Filed: December 23, 2005. Rehearing Denied February 10, 2006.

Appeal from the United States District Court for the District of Nebraska, Joseph F. Bataillon, Chief Judge.

Craig F. Martin, argued, Omaha, NE (Robert C. Rice and Kevin S. Dunagan, on the brief), for appellant.

Christopher D. Curzon, argued, Omaha, NE, for appellees.

Before LOKEN, Chief Judge, ARNOLD and COLLOTON, Circuit Judges.


In August 1996, John Delcastillo was severely injured while working at a GLNX rail car repair facility in Omaha owned by Houston J-M Corporation. He began receiving health insurance benefits under a GLNX-sponsored group policy issued by United Healthcare Insurance Company. His benefits continued after Integrated Rail Products (IRP) purchased the assets of GLNX in October 1997. However, further benefits were denied after IRP replaced the United Healthcare policy with a health care plan provided by Reliance Insurance Company.

Delcastillo and his wife Diane commenced this action against multiple defendants under the Employee Retirement Income Security Act (ERISA), 29 U.S.C. §§ 1001 et seq., as amended by the Consolidated Omnibus Budget Reconciliation Act of 1985 (COBRA), 29 U.S.C. §§ 1161-68. After other defendants were dismissed, the district court held a two-day bench trial and concluded that Odyssey Resource Management and 1st Odyssey Group are jointly and severally liable to the Delcastillos for breach of ERISA fiduciary duties and for failure to provide the notices of their right to continuation coverage mandated by COBRA. The court awarded a total of $306,866.11 for COBRA statutory penalties and compensatory damages and $109,317.50 in attorneys' fees and costs. Delcastillo v. Odyssey Resource Mgmt., Inc., 320 F.Supp.2d 889, 901 (D.Neb. 2004). The Odyssey defendants appeal. We conclude that the Delcastillos were covered by the Reliance plan at its inception. Therefore, they may be entitled to recover unreimbursed medical expenses under ERISA but are not entitled to recover statutory penalties under COBRA. Accordingly, we reverse and remand.

I. Factual Background

When John Delcastillo was injured in 1996, Odyssey Management, Inc., served as "co-employer" of the GLNX employees under a Staff Services Agreement with Houston J-M Corporation. As co-employer, Odyssey Management was responsible for complying with COBRA and ERISA for any plans that it administered. However, Odyssey Management did not administer the United Healthcare health plan for GLNX employees. Delcastillo was a participant in that plan. GLNX was the policyholder of the United Healthcare group health policy.
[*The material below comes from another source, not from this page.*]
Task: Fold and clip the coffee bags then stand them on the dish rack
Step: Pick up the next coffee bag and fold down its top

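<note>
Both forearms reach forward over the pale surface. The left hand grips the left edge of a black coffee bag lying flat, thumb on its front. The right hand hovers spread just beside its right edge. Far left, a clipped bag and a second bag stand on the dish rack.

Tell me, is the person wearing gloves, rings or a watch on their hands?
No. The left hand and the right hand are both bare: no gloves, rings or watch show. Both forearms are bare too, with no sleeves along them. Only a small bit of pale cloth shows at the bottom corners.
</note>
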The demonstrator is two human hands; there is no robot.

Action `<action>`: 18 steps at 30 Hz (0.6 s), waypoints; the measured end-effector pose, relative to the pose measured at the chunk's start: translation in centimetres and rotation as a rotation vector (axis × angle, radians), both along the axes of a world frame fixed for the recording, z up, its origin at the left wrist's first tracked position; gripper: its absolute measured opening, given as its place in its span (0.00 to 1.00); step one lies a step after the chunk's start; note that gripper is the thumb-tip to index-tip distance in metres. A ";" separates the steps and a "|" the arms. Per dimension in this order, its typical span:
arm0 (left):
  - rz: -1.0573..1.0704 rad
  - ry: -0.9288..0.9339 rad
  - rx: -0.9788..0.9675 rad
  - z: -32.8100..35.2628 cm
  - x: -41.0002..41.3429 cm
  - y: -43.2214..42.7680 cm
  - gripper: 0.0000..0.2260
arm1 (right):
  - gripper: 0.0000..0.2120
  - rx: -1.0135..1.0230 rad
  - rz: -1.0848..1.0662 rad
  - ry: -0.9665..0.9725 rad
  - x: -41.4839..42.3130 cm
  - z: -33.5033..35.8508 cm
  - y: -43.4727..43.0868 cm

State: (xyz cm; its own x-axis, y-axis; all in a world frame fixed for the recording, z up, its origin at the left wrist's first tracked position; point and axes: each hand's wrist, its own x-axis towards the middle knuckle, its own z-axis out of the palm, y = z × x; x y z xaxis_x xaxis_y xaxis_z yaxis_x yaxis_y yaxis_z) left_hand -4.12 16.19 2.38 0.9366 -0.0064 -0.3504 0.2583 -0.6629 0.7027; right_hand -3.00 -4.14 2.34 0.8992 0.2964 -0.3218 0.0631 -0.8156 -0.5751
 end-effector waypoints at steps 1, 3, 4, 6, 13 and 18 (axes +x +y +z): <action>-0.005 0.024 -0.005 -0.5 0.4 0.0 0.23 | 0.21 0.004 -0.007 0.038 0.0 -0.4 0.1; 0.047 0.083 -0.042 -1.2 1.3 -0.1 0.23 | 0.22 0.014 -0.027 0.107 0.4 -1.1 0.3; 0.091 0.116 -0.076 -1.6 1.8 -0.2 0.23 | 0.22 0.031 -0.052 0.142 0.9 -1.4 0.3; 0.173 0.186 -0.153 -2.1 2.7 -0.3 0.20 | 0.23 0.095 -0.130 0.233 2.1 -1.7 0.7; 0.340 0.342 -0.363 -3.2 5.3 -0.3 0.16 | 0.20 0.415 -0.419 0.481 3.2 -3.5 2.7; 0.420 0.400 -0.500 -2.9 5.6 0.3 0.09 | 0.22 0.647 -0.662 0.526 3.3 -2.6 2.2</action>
The Odyssey companies are professional employer organizations that offer small and mid-size companies services aimed at complying with federal, state, and local employment-related laws and regulations. About 700 PEOs currently operate in all 50 states, co-employing 2-3 million Americans. See generally Employers Res. Mgmt. Co., Inc. v. Shannon, 65 F.3d 1126, 1128-29 (4th Cir. 1995), cert. denied, 516 U.S. 1094, 116 S.Ct. 816, 133 L.Ed.2d 761 (1996); National Ass'n of Professional Employer Organizations website (visited Oct. 27, 2005) http://www.napeo.org.

Delcastillo did not return to work after his 1996 accident. He and his wife continued receiving health care benefits under the United Healthcare policy. In November 1997, after IRP purchased the GLNX assets, Delcastillo received the following letter from IRP's Manager of Benefits Administration:

This letter is to let you know that GLNX-Omaha was sold effective October 15, 1997. As of that date all employees of GLNX-Omaha were terminated.

GLNX-Omaha no longer exists as of the aforementioned date. Houston J-M Corp. will pay your health insurance coverage until you have reached MMI [maximum medical improvement].

The Delcastillos continued to receive health care benefits from United Healthcare. The explanation of benefits forms from United Healthcare identified IRP as the policyholder of the same group policy previously held by GLNX.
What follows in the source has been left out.